As we sat in the kitchen over a cup of tea talking, me showing her pictures of my grandmother, aunt, and mother (over 30 years since she has seen any of them), she telling me stories of how my grandfather’s workshop (he was an artist) was right underneath her dvor, and how him and her would talk every afternoon, him in his workshop and her on her balcony.

Of course she asked about my family in New York, about me, and why I was in Odessa. The first question was if I was religious and if I was not how it came to be that I was in Odessa to work with and in the Jewish Community here…to which I didn’t know how to answer- no one had ever directly asked me these questions.

Then she told me she just arrived from synagogue, Saturday services- asked if I attend synagogue; I told her with my grandmother on high holidays sometimes…She than began to tell me about her family, her daughter worked as an instructor in the Jewish orphanage in the Center of the city (also her son-in-law used to work there). Both her grandchildren (around my age a few years older) were orthodox, finishing yeshiva’s here, one even studying in Israel, both of them now working in a synagogue in Odessa. I was also surprised to find out that one of them had two children; she even had great-grand children. As one of the oldest in my extended family (my siblings and most of my cousins are younger) I couldn’t believe that someone from “our generation” in my family already had children.

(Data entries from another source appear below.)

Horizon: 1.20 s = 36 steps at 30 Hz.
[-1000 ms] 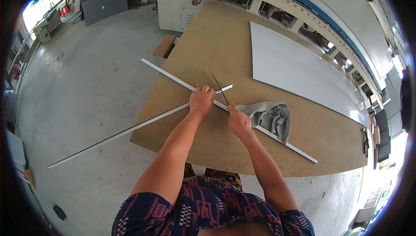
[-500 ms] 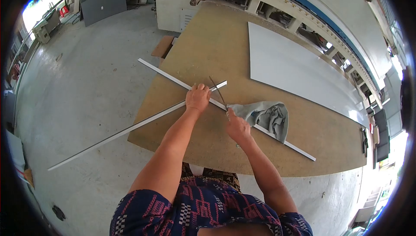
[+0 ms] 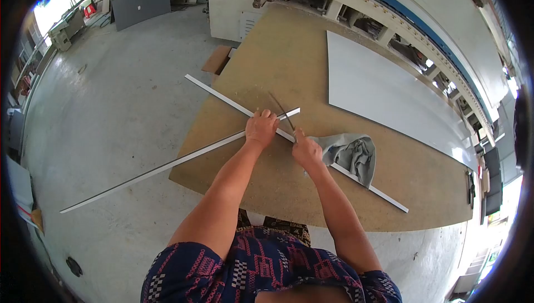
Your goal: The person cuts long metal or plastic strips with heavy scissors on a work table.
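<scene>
Two long, narrow white strips cross on the brown board. One strip point(image 3: 150, 170) runs from the lower left up to the crossing; the other strip point(image 3: 218, 95) slopes down to the right beneath it. My left hand point(image 3: 261, 127) is closed around the strips at the crossing. In my right hand point(image 3: 307, 150) is the handle end of a thin dark saw-like blade point(image 3: 282, 109), which lies across the upper strip near its short right end. A crumpled grey cloth point(image 3: 356, 155) rests over the lower strip, just right of my right hand.
The brown board point(image 3: 278, 191) forms the work surface. A large white panel point(image 3: 384, 91) lies on its right side. Behind it stands a long machine point(image 3: 222, 2). A cardboard box point(image 3: 217, 59) sits by the left edge, and a dark panel point(image 3: 141, 7) stands farther back.
My right hand and the blade have moved up and forward along the cut line, relative to the strips. The whole view has shifted slightly, with my left hand still on the crossing.
</scene>
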Each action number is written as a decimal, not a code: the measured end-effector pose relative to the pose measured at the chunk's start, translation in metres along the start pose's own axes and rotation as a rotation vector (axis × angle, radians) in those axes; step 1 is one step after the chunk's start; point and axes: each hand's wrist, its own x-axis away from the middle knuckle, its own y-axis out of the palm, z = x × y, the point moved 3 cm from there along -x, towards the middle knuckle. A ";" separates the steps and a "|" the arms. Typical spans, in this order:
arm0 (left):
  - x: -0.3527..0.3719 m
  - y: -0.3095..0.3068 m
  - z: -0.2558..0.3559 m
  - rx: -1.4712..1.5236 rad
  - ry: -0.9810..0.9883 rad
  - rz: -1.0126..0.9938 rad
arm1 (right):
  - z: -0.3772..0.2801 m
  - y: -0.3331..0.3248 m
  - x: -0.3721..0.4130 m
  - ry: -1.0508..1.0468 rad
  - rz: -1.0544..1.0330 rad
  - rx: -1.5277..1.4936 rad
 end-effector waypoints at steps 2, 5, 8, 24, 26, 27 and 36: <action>0.000 -0.001 -0.001 0.000 0.014 0.015 | -0.003 0.003 -0.002 0.014 0.006 0.004; 0.000 0.003 -0.002 0.002 0.019 0.023 | -0.006 0.001 0.015 0.071 -0.026 0.009; 0.001 0.001 -0.001 0.001 0.010 0.022 | 0.001 -0.005 0.050 0.077 -0.043 -0.020; -0.001 0.002 0.000 -0.002 -0.005 0.010 | -0.005 0.010 0.008 0.099 0.009 0.000; -0.001 0.003 -0.002 0.009 0.003 0.026 | -0.005 0.008 0.012 0.096 -0.007 0.017; -0.001 0.004 -0.003 0.020 0.012 0.032 | -0.005 0.007 0.017 0.091 -0.018 0.026; -0.004 0.006 -0.006 0.128 -0.051 0.009 | 0.011 0.009 0.046 0.068 -0.062 0.056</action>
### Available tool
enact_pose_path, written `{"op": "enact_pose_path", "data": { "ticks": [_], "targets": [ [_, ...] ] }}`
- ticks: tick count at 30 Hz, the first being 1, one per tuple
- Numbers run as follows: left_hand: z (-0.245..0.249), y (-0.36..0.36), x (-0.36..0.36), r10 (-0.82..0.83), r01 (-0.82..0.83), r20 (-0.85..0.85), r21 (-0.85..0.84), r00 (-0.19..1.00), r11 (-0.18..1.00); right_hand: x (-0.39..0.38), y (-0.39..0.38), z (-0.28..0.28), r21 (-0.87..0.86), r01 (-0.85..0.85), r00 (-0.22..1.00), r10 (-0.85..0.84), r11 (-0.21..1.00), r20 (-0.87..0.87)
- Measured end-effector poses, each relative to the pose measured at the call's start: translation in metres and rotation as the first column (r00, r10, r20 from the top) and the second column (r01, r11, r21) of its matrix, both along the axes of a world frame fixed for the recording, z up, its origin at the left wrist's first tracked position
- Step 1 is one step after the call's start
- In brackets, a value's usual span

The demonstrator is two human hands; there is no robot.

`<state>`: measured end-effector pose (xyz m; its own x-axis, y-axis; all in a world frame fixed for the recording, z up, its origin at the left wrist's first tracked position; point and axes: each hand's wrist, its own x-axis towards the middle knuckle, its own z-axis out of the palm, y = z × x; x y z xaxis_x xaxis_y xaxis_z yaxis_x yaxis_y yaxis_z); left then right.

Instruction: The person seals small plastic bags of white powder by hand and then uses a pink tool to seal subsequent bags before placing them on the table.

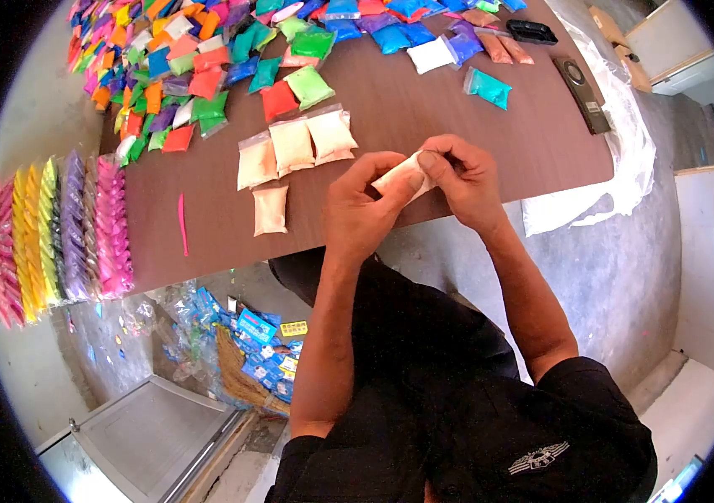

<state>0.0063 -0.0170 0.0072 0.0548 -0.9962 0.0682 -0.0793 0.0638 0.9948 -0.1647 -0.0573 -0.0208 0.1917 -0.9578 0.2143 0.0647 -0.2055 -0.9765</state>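
Between both hands, near the table's front edge, is a small pale peach packet (397,178) of soft material. My left hand (367,201) is closed on its left part, thumb on top. The fingers of my right hand (464,178) pinch its upper right end. Left of my hands lie several similar peach packets (292,147) in clear plastic, side by side, and one single peach packet (270,210) sits below them. Farther left, a thin pink plastic tool (183,225) rests on the brown table (214,201).
Many colourful packets (206,59) cover the table's back left. Twisted coloured strips (64,226) hang at the left edge. A dark box (582,94) and a black tray (531,32) are at the right. On the floor are a straw broom (235,369) and blue wrappers (269,344).
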Motion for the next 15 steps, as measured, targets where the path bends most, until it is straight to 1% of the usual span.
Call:
{"op": "enact_pose_path", "data": {
  "ticks": [1,3,4,6,7,9,10,12,13,15],
  "targets": [
    [-0.001,0.000,0.001,0.003,-0.003,-0.002,0.000,1.000,1.000,0.000,0.000,0.000,0.000,-0.003,1.000,0.003,1.000,-0.002],
    [-0.003,0.000,0.005,-0.020,0.018,0.051,0.037,0.998,0.999,0.001,0.000,0.002,-0.035,-0.021,0.996,0.018,0.999,-0.082],
    [-0.005,0.000,0.006,-0.016,0.014,0.049,0.037,0.999,0.999,0.002,0.000,0.003,-0.035,-0.025,0.996,0.022,0.999,-0.085],
    [-0.009,0.000,0.008,-0.029,0.030,-0.014,0.035,0.999,0.999,0.005,0.001,0.006,-0.059,-0.021,0.996,0.016,0.998,-0.088],
    [-0.012,0.000,0.009,-0.027,0.028,-0.016,0.034,1.000,0.999,0.007,0.001,0.007,-0.060,-0.023,0.996,0.018,0.998,-0.090],
    [-0.015,0.000,0.008,0.024,-0.026,-0.039,-0.050,0.999,0.998,0.010,0.003,0.009,-0.018,-0.021,1.000,0.020,1.000,-0.022],
    [-0.015,0.000,0.008,0.025,-0.027,-0.041,-0.050,0.999,0.998,0.008,0.003,0.008,-0.018,-0.022,0.999,0.021,1.000,-0.024],
    [-0.012,0.000,0.010,0.029,-0.026,-0.123,0.022,0.992,0.999,0.002,0.003,0.005,0.036,-0.050,0.997,0.052,0.998,-0.065],
    [-0.009,0.000,0.009,0.031,-0.029,-0.125,0.021,0.992,0.999,0.001,0.003,0.004,0.035,-0.052,0.996,0.054,0.998,-0.067],
    [-0.001,0.000,0.008,0.016,-0.013,-0.054,0.054,0.998,0.998,0.002,0.002,0.004,-0.009,-0.012,0.997,0.012,1.000,-0.077]
  ]
}}
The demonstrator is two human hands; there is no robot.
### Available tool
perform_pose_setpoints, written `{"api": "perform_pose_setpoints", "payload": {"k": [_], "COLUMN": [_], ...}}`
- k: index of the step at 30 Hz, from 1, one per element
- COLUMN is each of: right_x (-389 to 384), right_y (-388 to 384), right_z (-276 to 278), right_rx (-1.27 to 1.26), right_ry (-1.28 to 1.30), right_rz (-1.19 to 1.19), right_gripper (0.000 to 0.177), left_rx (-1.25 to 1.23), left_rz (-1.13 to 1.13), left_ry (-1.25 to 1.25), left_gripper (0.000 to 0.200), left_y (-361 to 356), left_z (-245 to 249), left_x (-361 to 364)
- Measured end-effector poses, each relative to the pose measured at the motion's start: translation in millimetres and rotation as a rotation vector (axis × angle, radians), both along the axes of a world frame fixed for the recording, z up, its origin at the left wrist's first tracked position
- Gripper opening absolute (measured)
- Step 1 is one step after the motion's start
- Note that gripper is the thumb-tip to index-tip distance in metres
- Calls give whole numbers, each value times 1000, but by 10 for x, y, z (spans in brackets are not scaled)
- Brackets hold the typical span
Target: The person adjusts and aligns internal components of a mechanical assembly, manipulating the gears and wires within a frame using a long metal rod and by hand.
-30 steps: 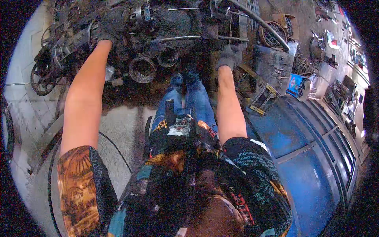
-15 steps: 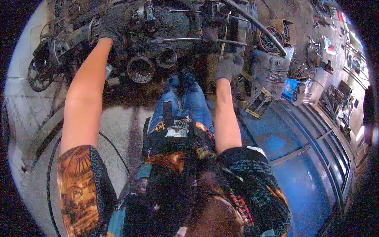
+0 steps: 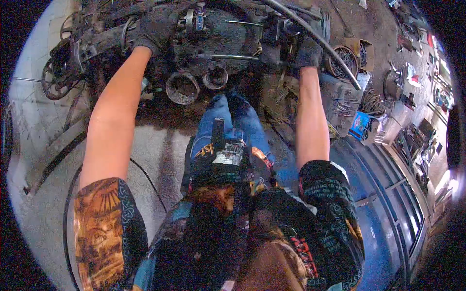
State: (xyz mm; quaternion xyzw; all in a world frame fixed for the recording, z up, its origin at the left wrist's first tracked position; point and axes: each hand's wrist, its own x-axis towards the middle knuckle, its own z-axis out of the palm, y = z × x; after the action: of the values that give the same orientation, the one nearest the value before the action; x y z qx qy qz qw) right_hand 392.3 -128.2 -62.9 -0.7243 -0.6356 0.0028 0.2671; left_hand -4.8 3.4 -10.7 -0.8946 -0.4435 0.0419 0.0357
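A dark, greasy machine [image 3: 213, 39] that looks like a lathe stretches across the top of the head view. My left hand [image 3: 151, 33], in a dark glove, is against its left part, beside a round metal chuck-like piece [image 3: 196, 20]. Shadow and the dark glove hide those fingers. At the machine's right end is my right hand [image 3: 309, 52], also gloved, near a long metal bar [image 3: 320, 36] that slants down to the right. Its fingers blend into the dark parts, so any grip is hidden. A thin shiny rod [image 3: 228, 57] runs between the hands.
Two round metal containers [image 3: 182, 88] hang or stand below the machine. A spoked handwheel [image 3: 54, 82] is at the left. On the right are a wire coil [image 3: 342, 60], a cardboard box [image 3: 366, 54], a blue packet [image 3: 359, 125] and a blue metal panel [image 3: 361, 194].
My right hand has moved forward and to the right, up to the machine's right end. My left hand stays at the machine's left part. The whole view has shifted slightly.
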Motion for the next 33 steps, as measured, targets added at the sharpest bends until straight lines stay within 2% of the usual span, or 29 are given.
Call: {"api": "perform_pose_setpoints", "payload": {"k": [1, 2, 4, 5, 14, 15, 17, 27, 33], "right_x": [-11, 71, 251, 152, -495, -493, -453, -550, -624], "right_y": [104, 178, 245, 257, 517, 544, 583, 618, 486], "right_z": [-180, -429, -804, -704, 376, 399, 423, 165, 190], "right_rx": [-85, -87, -103, -115, -342, -342, -477, -445, -422], "right_ry": [340, 347, 1687, 1693, 1190, 1193, 1006, 937, 877], "right_rz": [28, 33, -75, -77, 345, 341, 323, 288, 275], "right_gripper": [26, 26, 35, 35, 32, 32, 28, 33, 36], "left_rx": [-4, -11, -28, -41, -136, -143, -159, -208, -231], "left_rz": [6, 11, 22, 29, 30, 28, 25, 41, 61], "left_ry": [7, 15, 32, 41, 69, 73, 70, 97, 101], "left_gripper": [32, 32, 32, 32, 33, 33, 34, 35, 36], "left_y": [-15, -20, -37, -59, -49, -50, -32, 18, 85], "left_z": [15, 32, 76, 93, 185, 194, 189, 227, 199], "left_x": [-8, -14, -78, -8, -62, -37, -17, -20, -34]}}
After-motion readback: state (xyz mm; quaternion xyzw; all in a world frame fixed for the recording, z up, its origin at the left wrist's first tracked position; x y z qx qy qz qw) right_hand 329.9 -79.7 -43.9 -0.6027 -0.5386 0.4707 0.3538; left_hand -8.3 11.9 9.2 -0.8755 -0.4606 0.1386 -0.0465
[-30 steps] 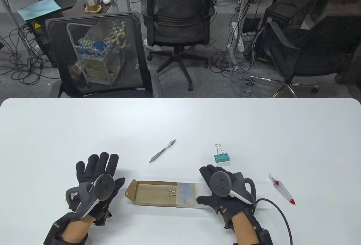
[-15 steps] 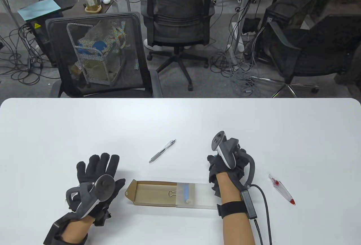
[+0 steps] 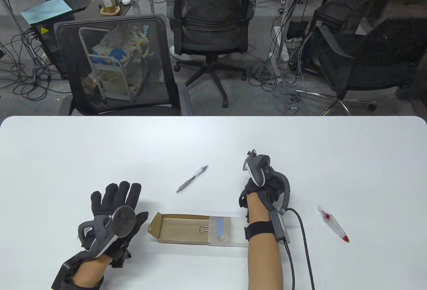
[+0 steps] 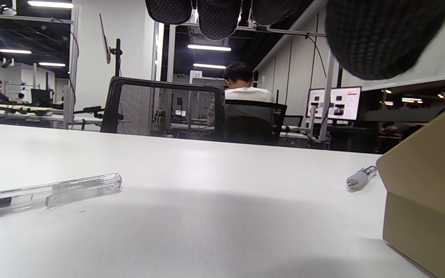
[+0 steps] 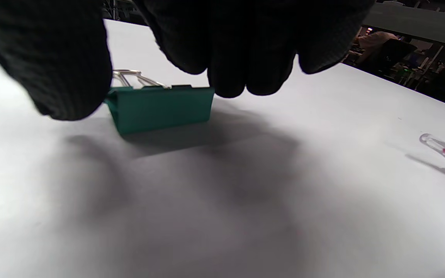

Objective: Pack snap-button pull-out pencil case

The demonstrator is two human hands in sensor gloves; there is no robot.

Of course, one of my first questions was if I could meet everybody, she said of course but it would be a little difficult as her grandsons don’t often come over, and can’t have dinner at her house due to kashrut issues.

It is hard to be in Odessa, realizing that for over 70 years this city as most of the FSU suppressed any kind of active Jewish life or memory… Why than am I sitting having tea with my great-Aunt who never left this city and being questioned on my “Jewishness”. I couldn’t help wondering at loud why they had decided to send my cousins to Jewish Schools v. Public Schools in Odessa. It is the same question I pose to my grandmother back in New York when she attends synagogue for Shabbat Services. How do you know you are Jewish if your entire life you weren’t allowed to know or practice? In the over fifty years my grandmother lived in Odessa, she never once stepped foot into a synagogue. My grandmother’s only Jewish memory was when she was a child going to her grandmother’s house on Friday nights, seeing her close the curtains, light candles, say something in a language she did not understand, and eating apple pie- she didn’t know what was Jewish about that tradition but she knew it was other-thus Jewish. Yet on arriving in New York in the late 70’s her first destination was a synagogue…Why? How did she know? Her answer always astounds me…Even if it was never said out loud she always knew she was a Jew (even if in Odessa, it was just being other). As she says “only in America could I actualize it but I always knew, it was always in my heart-I was a Jew.”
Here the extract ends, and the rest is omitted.